Merhaba Nedret Abi,

Postacının, zarfın üzerinde “Şair/ Dinar” yazan mektubu sana ulaştırdığını okuyunca kalktım, İstanbul’da çalıştığım yıllara vardım. Yıl 1991. Bir mektup düştü masama: “Bekir Yurdakul/ İstanbul” Açmadan, epey bir zaman evirip çevirdiğimi; elden mi, posta yoluyla mı geldiğine yeniden yeniden baktığımı bugün gibi anımsıyorum. Köşesinde pulu, üzerinde de PTT’nin (Henüz satılmamıştı!) damgası... Hayranlık duymuştum yaptıkları işe. Postacılar da mahir insanlarmış o zamanlar Nedret Abi; kendi küçük, taşıdığı büyük zarfı kendilerine emanet sayar “sahibi”ne ulaştırmayı kutsal bir ödev bilirlermiş. İşin, hayatın, insanın, görevin... değer taşıdığı yıllardan şu ulaştığımız yalancı dünyaya bakınca...

Gerçi sen bu son yılların dünyasına yabancı da değilsin.

Oktay Akbal’ın “İnsan bir ormandır!” vurgusunu “İnsan tükenmez!” diyerek çoğaltmıştı Fethi Naci ama o orman nerede şimdi? Her gün bir kıyısından köşesinden yaka yıka, korkuta sindire tükendi işte... Şimdi insan, hayata “çıkar” penceresinden baksın; üretmesin, yaratmasın -şu salgın günlerini de bahane ettiler- kimse kimseyle yan yana gelmesin isteniyor.

“Ne salgını?” dediğini duyar gibiyim. İnsanın marifeti bir virüs ne zamandır kasıp kavuruyor dünyayı. Epey bir zamandır evlerimizin dışında maskeli dolaşıyoruz.

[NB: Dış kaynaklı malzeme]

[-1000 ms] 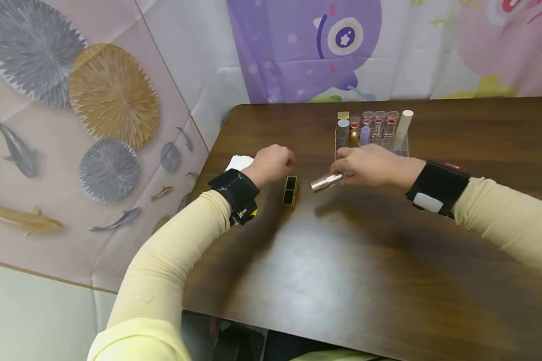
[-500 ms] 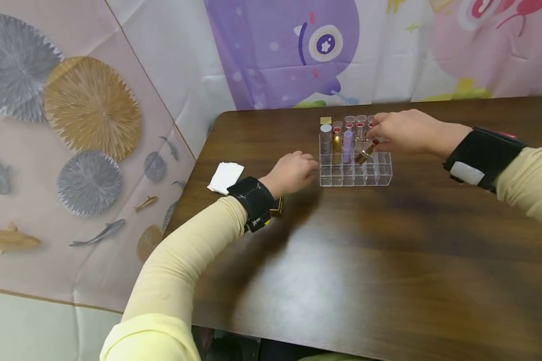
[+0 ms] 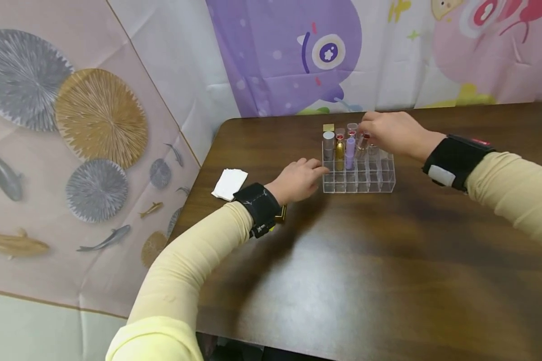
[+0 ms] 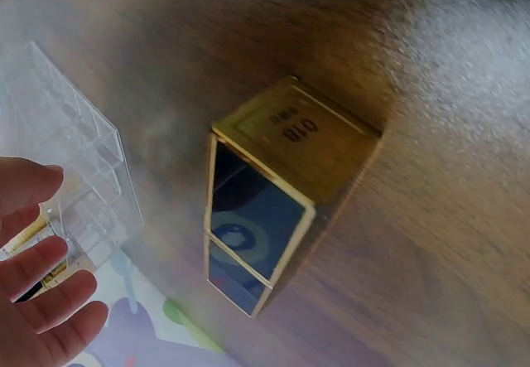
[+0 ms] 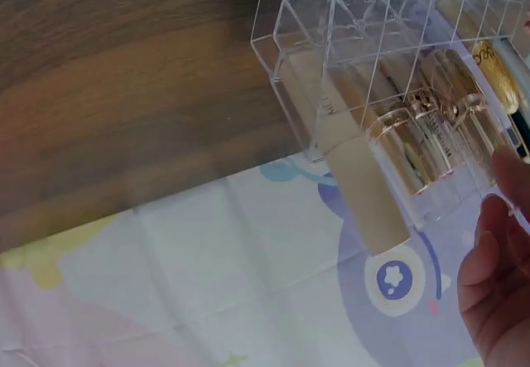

Bu maske işi en çok politikacıların işine yaradı, biliyor musun!..

Demem o ki hastanın, öğrencinin “müşteri”ye evrildiği bir dönemdir yaşadığımız. Bundandır ki hangi yazının, mektubun başına otursam ilkin her yanımı kaplayan sevinç çok geçmeden yerini derin bir hüzne, kedere bırakıyor. Burada kalsa iyi! Ardından bir kızgınlık birikiyor ki sorma gitsin. Sahi ne oldu da dünya böyle rezil bir çağa düştü Nedret Abi? Her geçen gün daha da güçleşiyor “İnsan Tükenmez” pankartını yukarıda tutmak! Ama biliyorum, zor da olsa yürünecek bu yol!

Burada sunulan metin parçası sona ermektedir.